This post is written against the .NET Aspire Preview 2 release, so it may change when the final version is released.
Recently, I've been building an app using .NET Aspire which I'm using PostgreSQL as the database and Azure Storage Blobs and Queues in.
.NET Aspire is awesome for this, as you can setup a developer inner loop super simply with the components that ship, and the nice thing about this is that locally PostgreSQL is run in a Docker container and Azure Storage uses the Azurite storage emulator (which also happens to run in a container).
The problem with this is that when you restart your app, you lose all the data in the database and storage emulator, since they are started fresh each time.
Turns out, it's a pretty easy fix - all that you need to do is mount a volume into the container where it would store it's data.
Here's the PostgreSQL example:
IResourceBuilder<PostgresContainerResource> postgresContainerDefinition = builder.AddPostgresContainer();
if (builder.Environment.IsDevelopment())
{
postgresContainerDefinition
// Mount the Postgres data directory into the container so that the database is persisted
.WithVolumeMount("./data/postgres", "/var/lib/postgresql/data", VolumeMountType.Bind);
}
And here's the Azure Storage example:
IResourceBuilder<AzureStorageResource> storage = builder.AddAzureStorage("azure-storage");
if (builder.Environment.IsDevelopment())
{
storage.UseEmulator()
.WithAnnotation(new VolumeMountAnnotation("./data/azurite", "/data", VolumeMountType.Bind));
}
With this I'm mounting the ./data/<service name>
folder from within the AppHost project into the respective data paths, but also wrapping them with a builder.Environment.IsDevelopment()
check so that it only happens when running locally (since you don't want to mount volumes in production - we'll use the Azure services for that).
Note: The Azure Storage emulator doesn't have a
WithVolumeMount
method, so we have to use theWithAnnotation
method, which is what theWithVolumeMount
method wraps anyway.

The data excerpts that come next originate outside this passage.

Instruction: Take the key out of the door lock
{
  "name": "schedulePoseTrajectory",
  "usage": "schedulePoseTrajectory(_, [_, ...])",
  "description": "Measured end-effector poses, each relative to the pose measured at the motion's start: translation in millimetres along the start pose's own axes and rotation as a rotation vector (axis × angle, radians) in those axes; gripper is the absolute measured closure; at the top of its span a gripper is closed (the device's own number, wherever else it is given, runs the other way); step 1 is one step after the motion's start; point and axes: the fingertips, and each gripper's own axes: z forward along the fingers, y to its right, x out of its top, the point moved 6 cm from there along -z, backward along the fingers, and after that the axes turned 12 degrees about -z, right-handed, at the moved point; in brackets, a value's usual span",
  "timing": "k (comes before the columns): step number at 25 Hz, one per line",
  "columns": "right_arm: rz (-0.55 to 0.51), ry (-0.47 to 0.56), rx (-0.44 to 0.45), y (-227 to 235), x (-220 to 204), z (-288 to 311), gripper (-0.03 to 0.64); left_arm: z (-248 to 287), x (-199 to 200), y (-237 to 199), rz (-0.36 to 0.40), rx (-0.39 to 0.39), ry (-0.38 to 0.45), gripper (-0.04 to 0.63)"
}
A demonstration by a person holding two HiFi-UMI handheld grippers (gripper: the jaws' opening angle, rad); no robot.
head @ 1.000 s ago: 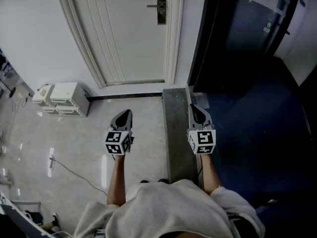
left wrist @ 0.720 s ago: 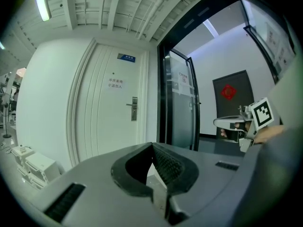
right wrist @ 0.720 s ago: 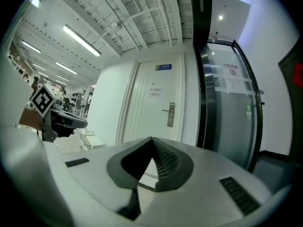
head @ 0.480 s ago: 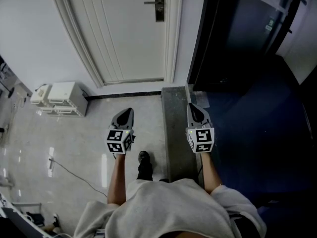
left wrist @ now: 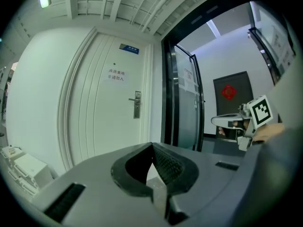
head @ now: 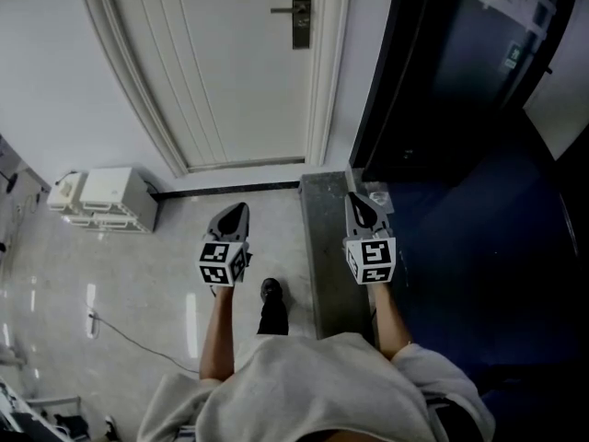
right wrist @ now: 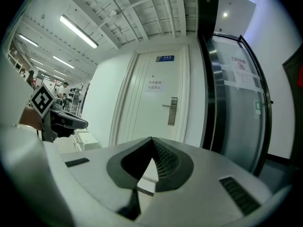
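The white door [head: 248, 72] stands ahead of me, with a dark metal lock plate and lever handle [head: 300, 12] near its right edge. The lock plate also shows in the left gripper view [left wrist: 137, 104] and in the right gripper view [right wrist: 173, 111]. It is too small and far for me to make out a key. My left gripper [head: 240, 207] [left wrist: 152, 144] and right gripper [head: 352, 197] [right wrist: 151, 139] are held side by side at waist height, pointing at the door and far short of it. Both are shut with nothing in them.
A dark glass door [head: 442, 72] stands to the right of the white door. White boxes [head: 101, 199] sit on the floor at the left wall, and a thin cable [head: 138, 325] trails across the tiles. A grey threshold strip [head: 322, 247] runs under the right gripper. The person's shoe [head: 270, 295] is between the grippers.
The person has stepped toward the door: a shoe has come forward and the boxes have slid left in view. Both grippers keep the same shut pose.
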Motion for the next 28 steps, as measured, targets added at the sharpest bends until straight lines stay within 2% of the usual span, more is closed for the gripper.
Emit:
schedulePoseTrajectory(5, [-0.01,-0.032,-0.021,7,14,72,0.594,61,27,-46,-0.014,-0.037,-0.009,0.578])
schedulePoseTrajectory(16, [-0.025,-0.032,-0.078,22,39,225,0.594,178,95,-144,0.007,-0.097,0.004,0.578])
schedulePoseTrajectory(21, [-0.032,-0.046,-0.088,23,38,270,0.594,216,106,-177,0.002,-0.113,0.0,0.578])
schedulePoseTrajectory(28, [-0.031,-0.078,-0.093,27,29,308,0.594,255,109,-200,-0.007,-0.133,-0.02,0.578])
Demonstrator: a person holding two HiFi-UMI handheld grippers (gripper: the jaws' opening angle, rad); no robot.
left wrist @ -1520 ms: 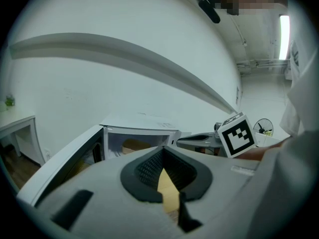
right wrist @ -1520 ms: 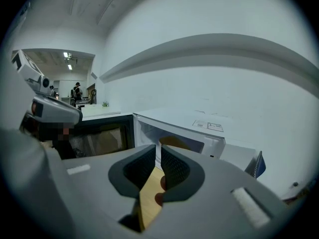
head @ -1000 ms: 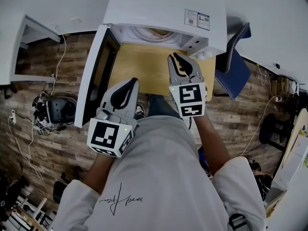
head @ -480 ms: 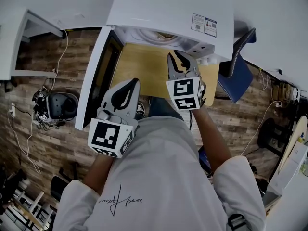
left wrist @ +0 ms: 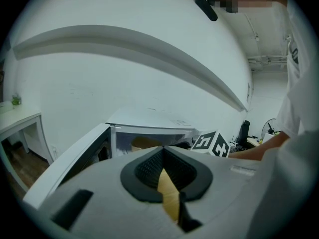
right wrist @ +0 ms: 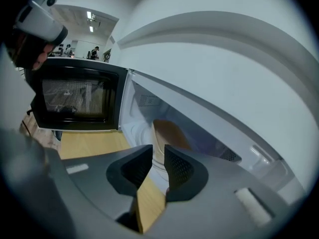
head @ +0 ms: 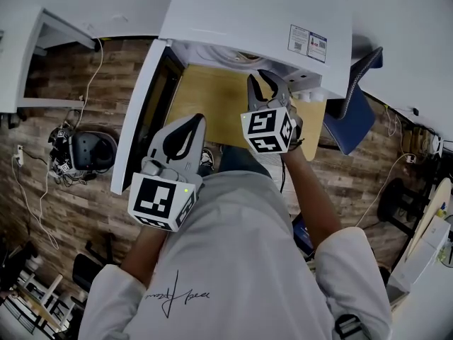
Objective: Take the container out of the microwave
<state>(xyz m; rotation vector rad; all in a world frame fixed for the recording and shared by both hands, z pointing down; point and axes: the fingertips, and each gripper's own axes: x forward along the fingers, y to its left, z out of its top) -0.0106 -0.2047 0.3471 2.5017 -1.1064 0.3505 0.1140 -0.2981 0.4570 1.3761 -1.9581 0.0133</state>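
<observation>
floor (head: 78,211): brown wood planks | wall (left wrist: 99,83): white | table (head: 212,105): light wood | chair (head: 352,122): blue, beside table

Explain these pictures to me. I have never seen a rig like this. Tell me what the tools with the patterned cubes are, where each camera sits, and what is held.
There is no robot: a person holds a two-jaw gripper in each hand. The head view looks steeply down from the person's head onto the left gripper, the right gripper and a white microwave, its door open, on a wooden table. The patterned cubes are parts of the grippers. The other two pictures come from cameras riding on the grippers, looking along their jaws. The left jaws are together and empty. The right jaws are opening with nothing between them; beyond them, inside the microwave, sits the brown container. Nothing is held yet.
</observation>
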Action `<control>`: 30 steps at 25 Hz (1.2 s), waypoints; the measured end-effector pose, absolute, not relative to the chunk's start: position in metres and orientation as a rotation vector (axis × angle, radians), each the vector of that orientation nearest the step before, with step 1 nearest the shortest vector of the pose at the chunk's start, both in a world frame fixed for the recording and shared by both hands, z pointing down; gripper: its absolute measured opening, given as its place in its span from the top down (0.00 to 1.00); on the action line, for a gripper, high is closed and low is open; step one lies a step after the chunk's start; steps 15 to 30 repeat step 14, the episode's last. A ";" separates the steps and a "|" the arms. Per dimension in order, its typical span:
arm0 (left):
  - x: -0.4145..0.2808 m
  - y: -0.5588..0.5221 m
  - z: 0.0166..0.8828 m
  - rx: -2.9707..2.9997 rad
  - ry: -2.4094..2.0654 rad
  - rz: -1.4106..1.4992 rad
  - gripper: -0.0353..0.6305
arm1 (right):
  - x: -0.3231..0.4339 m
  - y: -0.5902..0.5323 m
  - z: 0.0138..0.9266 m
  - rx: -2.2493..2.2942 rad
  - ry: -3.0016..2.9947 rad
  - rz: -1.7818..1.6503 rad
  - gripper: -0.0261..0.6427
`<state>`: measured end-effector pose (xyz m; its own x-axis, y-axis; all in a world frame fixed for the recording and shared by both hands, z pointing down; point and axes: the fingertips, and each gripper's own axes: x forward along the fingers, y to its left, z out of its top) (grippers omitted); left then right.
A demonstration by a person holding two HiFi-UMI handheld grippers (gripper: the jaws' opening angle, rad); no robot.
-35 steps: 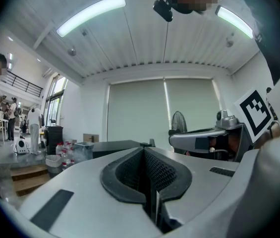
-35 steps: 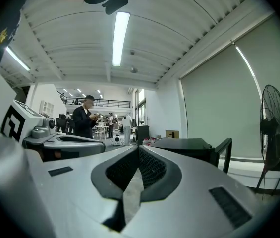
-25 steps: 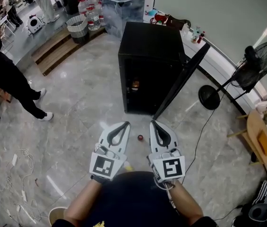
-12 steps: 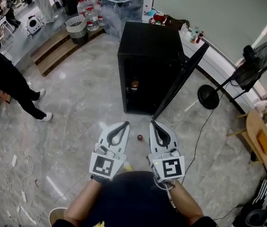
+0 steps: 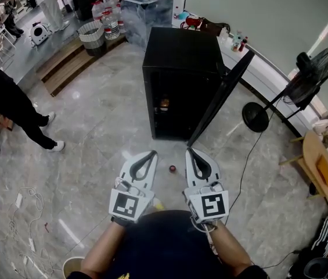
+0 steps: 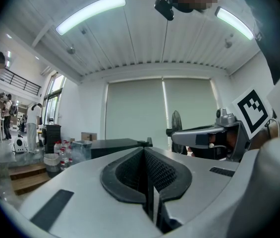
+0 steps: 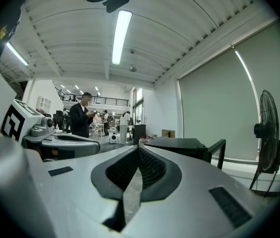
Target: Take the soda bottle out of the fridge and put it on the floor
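- L gripper [image 5: 152, 154] & R gripper [image 5: 190, 152]: held level, side by side above the floor [image 5: 94, 121], both pointing at the fridge [image 5: 181, 51]. Fingers of each pressed together w/ nothing between them; each gripper's own view shows its mesh pads meeting.
- Fridge stands well ahead of the tips. Its door [image 5: 222, 97] is swung wide to the right, inside dark.
- Small orange-brown thing [image 5: 165, 103] on a shelf inside is prob. the soda bottle, but it's too small & dim to be sure.
- Small red round thing [image 5: 172, 168] lies on the floor between the two grippers, near their tips. Could be a cap seen from above, can't tell.
- Scene fits 2 stages: bottle on the shelf w/ hands parked in front, or bottle down on the floor & hands clear of it. Pics don't settle which.
- Doing it well either way:
  - keep both tips off the red thing so it isn't nudged
  - stay left of the door's edge
  - keep the grippers level & apart so they don't clash
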<state>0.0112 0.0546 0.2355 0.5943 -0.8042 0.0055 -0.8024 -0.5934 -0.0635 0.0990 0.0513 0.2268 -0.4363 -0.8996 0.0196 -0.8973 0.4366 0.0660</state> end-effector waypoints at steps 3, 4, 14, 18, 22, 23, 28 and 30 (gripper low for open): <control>0.011 0.058 0.239 -2.781 1.397 -0.050 0.92 | 0.108 0.052 0.229 1.652 -2.595 -0.075 0.97; 0.010 0.061 0.240 -2.794 1.407 -0.048 0.92 | 0.112 0.052 0.229 1.646 -2.587 -0.082 0.97; 0.025 0.062 0.282 -2.848 1.350 -0.099 0.92 | 0.136 0.043 0.231 1.530 -2.592 -0.247 0.97; 0.025 0.062 0.282 -2.848 1.350 -0.099 0.92 | 0.136 0.043 0.231 1.530 -2.592 -0.247 0.97; 0.025 0.062 0.282 -2.848 1.350 -0.099 0.92 | 0.136 0.043 0.231 1.530 -2.592 -0.247 0.97; 0.025 0.062 0.282 -2.848 1.350 -0.099 0.92 | 0.136 0.043 0.231 1.530 -2.592 -0.247 0.97; 0.025 0.062 0.282 -2.848 1.350 -0.099 0.92 | 0.136 0.043 0.231 1.530 -2.592 -0.247 0.97; 0.025 0.062 0.282 -2.848 1.350 -0.099 0.92 | 0.136 0.043 0.231 1.530 -2.592 -0.247 0.97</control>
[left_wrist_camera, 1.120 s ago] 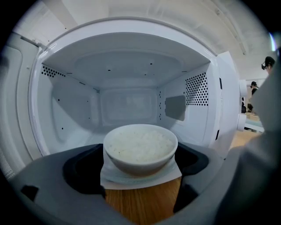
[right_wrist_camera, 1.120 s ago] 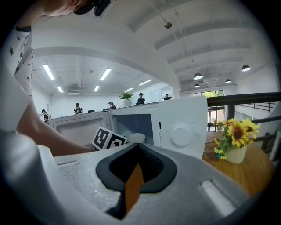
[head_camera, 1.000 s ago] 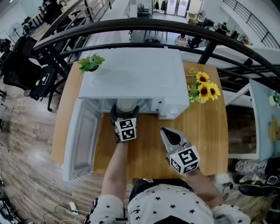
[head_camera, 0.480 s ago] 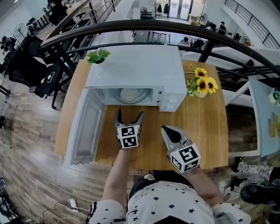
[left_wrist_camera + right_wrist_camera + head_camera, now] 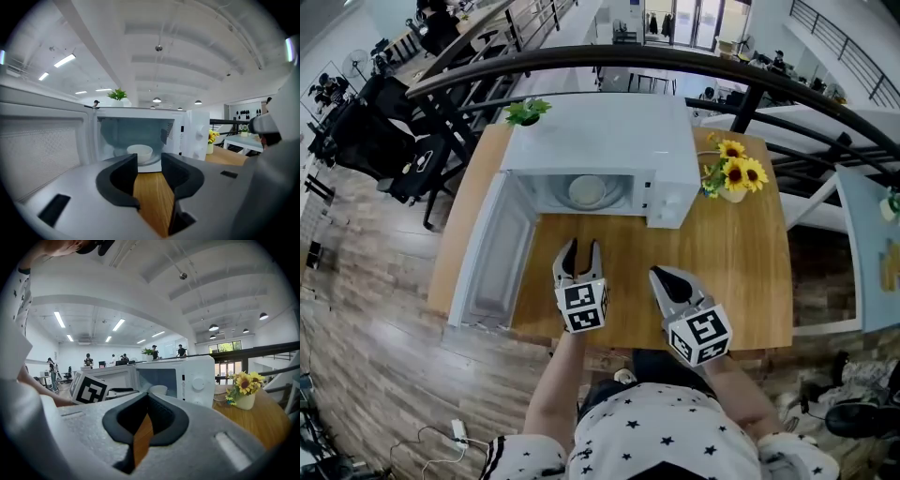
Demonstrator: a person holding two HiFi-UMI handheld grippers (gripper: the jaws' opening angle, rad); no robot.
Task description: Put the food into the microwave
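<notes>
Head view: the bowl (image 5: 587, 190) already sits inside the microwave (image 5: 609, 136), straight beyond the left gripper (image 5: 581, 247), whose jaws are closing with nothing between them. The right gripper (image 5: 660, 276), jaws together and empty, lies just to its right. The open door (image 5: 492, 258) stretches along the left, nearer the left gripper; we judge that shutting it remains.

No legible text, brands or numbers, only coded square markers (image 5: 583, 307)

The head view looks steeply down on the microwave (image 5: 605, 131); both gripper views face its open front, nearly level, close.
</notes>
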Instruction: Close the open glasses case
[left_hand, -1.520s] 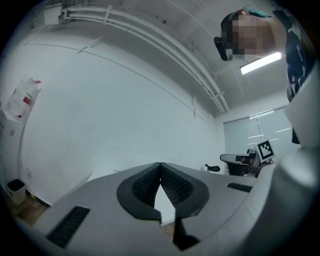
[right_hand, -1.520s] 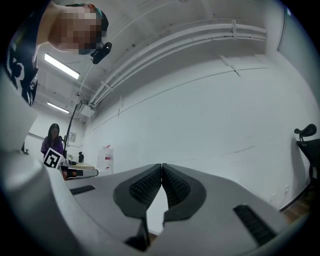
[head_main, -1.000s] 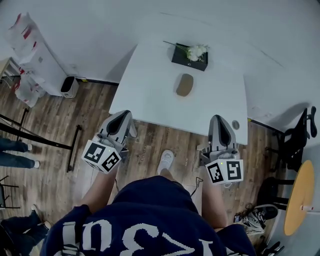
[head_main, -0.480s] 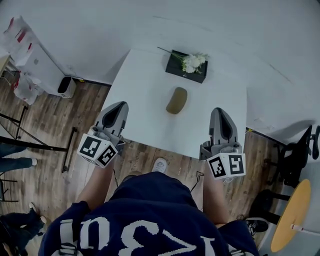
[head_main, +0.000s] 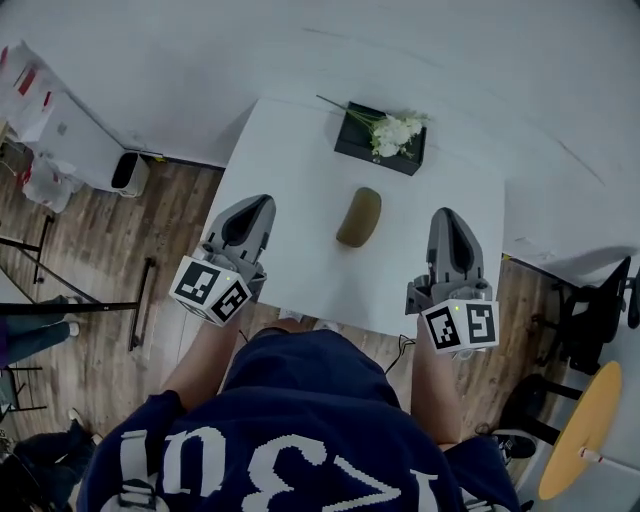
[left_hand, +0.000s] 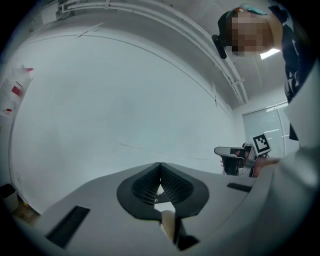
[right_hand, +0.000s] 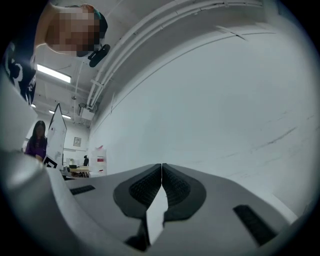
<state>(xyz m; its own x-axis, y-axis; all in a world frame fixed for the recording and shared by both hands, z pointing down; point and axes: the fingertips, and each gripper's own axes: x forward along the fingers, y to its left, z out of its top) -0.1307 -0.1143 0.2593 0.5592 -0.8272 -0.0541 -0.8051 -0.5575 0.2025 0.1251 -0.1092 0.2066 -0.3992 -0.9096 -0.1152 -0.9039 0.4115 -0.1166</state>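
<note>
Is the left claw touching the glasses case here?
Apart. The head view shows bare table between the left claw and the glasses case, which lies alone mid-table.

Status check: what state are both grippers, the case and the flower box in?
Left gripper: shut, empty.
Right gripper: shut, empty.
Case: lying on the table, untouched; open or closed unclear from here.
Flower box: at the far edge, flowers on top.

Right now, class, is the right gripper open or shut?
Shut. In the right gripper view the right gripper has its jaws pressed together at the tips, with nothing between them.
</note>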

Also, due to this pull request it's likely there'll be an easier way come Preview 3, where you provide the./data/azurite
path as part of theUseEmulator
method.
Now when I restart my app, the data is persisted, meaning I don't have to rebuild state each time. Just make sure you put those paths in the .gitignore
file so that you don't accidentally commit them to source control!